In many ways, the current norms of philanthropy mirror how societies share power more broadly. Its future may depend less on innovation than on humility—a return to basics and to the original aims of philanthropy. The sector’s most durable achievements have come not from the invention of new tools but from patient partnership with those already doing the work. When funders move from control to accompaniment, from visibility to listening, they make space for others to lead. The impact that follows is often slower, less headline-grabbing, but more enduring.
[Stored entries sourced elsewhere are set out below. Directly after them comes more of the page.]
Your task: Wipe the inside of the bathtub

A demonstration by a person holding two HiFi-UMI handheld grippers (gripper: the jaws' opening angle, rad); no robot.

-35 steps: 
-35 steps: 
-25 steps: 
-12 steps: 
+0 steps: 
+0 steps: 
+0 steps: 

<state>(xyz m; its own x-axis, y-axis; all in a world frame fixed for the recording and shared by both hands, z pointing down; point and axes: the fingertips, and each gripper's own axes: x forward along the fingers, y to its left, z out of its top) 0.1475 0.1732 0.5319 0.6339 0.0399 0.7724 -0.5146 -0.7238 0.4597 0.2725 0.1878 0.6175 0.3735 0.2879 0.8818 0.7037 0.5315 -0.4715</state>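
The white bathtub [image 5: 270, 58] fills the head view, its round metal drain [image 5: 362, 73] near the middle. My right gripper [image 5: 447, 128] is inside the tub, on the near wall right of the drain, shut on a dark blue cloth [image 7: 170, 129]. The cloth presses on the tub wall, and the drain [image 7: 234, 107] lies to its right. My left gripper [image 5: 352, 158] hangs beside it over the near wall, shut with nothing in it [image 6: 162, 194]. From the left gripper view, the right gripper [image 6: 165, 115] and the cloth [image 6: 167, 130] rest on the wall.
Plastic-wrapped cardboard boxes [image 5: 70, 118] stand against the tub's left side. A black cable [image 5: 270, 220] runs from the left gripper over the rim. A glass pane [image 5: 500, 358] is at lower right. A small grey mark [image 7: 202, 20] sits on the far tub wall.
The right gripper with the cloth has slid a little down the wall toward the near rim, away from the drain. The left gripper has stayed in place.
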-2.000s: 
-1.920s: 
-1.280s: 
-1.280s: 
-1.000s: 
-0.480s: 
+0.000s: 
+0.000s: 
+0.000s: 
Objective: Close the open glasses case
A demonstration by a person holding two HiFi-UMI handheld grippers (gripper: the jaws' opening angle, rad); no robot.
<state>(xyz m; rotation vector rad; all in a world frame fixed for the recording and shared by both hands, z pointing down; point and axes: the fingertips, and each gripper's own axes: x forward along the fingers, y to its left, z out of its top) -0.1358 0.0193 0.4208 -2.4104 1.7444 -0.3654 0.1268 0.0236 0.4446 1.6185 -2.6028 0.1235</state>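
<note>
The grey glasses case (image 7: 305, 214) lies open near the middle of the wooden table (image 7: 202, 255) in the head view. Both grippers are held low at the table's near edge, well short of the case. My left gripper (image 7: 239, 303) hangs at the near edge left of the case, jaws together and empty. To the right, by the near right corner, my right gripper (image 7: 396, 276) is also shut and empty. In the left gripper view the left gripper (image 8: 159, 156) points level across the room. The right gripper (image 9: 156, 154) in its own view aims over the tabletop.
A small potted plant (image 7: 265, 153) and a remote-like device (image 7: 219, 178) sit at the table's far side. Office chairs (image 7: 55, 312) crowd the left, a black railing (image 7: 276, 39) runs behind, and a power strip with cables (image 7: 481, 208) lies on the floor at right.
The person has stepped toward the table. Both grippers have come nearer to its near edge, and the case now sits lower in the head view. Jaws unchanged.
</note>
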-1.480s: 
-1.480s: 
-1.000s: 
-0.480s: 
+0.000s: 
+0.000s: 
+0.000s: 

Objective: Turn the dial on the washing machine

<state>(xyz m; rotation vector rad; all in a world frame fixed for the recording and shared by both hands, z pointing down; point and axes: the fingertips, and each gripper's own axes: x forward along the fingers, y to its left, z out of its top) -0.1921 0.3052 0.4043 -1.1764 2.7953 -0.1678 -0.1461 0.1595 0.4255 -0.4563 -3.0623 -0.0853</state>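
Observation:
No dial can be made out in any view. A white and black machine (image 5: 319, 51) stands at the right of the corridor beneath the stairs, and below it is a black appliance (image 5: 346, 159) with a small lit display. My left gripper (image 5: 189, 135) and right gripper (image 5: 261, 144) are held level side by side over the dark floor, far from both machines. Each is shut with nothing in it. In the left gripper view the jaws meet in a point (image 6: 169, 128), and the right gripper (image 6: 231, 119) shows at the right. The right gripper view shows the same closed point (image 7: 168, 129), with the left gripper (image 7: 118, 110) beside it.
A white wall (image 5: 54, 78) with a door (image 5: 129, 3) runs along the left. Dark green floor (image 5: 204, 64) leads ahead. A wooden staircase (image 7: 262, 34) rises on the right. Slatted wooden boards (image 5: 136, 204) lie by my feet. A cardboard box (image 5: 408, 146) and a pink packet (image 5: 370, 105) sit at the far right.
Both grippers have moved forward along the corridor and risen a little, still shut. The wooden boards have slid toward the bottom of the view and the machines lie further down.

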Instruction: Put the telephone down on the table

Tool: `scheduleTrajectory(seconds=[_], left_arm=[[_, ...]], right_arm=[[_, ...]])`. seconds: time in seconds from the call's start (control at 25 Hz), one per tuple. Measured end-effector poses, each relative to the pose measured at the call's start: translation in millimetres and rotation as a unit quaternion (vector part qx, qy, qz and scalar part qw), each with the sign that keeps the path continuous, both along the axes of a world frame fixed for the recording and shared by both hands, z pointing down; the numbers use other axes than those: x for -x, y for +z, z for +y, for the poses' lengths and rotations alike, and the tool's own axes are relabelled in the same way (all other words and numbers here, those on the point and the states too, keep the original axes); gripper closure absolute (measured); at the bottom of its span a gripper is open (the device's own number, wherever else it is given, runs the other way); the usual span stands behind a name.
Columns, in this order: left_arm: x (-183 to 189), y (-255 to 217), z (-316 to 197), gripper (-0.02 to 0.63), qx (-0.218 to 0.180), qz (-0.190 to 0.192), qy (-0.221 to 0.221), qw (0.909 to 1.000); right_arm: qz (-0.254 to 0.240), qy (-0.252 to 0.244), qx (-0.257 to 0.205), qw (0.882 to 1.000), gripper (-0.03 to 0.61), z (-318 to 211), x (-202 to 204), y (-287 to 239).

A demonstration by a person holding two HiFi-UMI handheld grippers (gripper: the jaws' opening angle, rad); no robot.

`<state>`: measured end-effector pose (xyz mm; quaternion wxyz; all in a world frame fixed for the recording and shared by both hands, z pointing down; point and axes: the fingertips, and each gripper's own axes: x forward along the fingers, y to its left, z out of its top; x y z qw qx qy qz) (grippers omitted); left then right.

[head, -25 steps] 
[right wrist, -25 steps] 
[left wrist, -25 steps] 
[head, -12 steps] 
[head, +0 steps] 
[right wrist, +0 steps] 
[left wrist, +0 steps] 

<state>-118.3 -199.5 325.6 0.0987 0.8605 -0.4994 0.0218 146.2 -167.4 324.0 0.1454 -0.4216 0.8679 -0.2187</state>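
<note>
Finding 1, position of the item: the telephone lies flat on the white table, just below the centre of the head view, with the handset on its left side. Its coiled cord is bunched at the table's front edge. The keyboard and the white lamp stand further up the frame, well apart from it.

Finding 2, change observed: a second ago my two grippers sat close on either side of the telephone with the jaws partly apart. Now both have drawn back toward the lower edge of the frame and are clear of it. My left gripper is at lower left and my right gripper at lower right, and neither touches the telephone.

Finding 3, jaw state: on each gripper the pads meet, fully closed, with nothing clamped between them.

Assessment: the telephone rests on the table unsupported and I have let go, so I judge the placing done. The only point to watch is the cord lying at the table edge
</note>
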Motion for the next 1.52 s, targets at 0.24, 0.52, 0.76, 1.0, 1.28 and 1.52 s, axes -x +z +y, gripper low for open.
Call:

The Hopi elders whose words Scott cited wrote that “the time of the lone wolf is over.” In their view, survival depends on letting go of the shore and entering the river together. For philanthropy, that may mean loosening the assumption that control guarantees effectiveness and recognizing that the current itself—our interdependence—is the medium of change.
Perhaps real generosity lies less in the power to direct than in the willingness to belong: to a community of exchange where the roles of giver and receiver blur and change with time. Its measure is not what it buys but what it helps to build—a culture of trust and solidarity that outlasts any single fortune, and a shared capacity to keep moving together toward the horizon none of us can see alone.